# Given information:

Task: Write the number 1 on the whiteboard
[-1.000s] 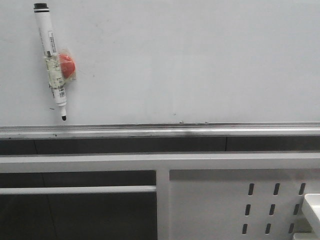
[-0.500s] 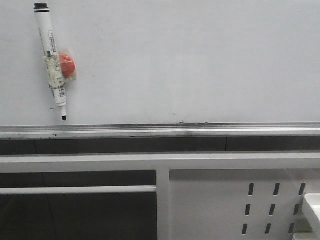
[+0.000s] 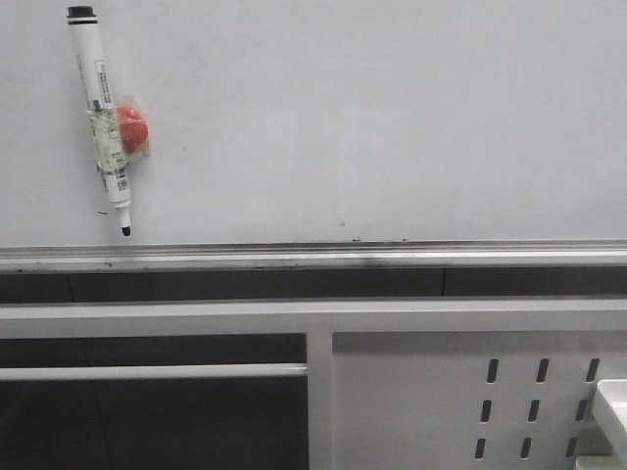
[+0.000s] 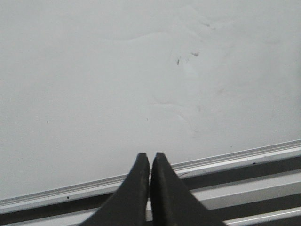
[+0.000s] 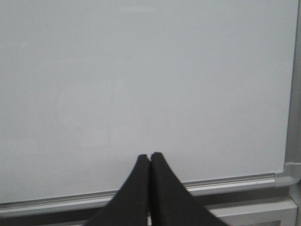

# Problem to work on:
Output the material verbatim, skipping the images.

# Answer to this task:
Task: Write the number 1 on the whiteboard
[-1.000s] 
[-0.500s] 
[+0.000s] 
[+0.000s] 
[+0.000s] 

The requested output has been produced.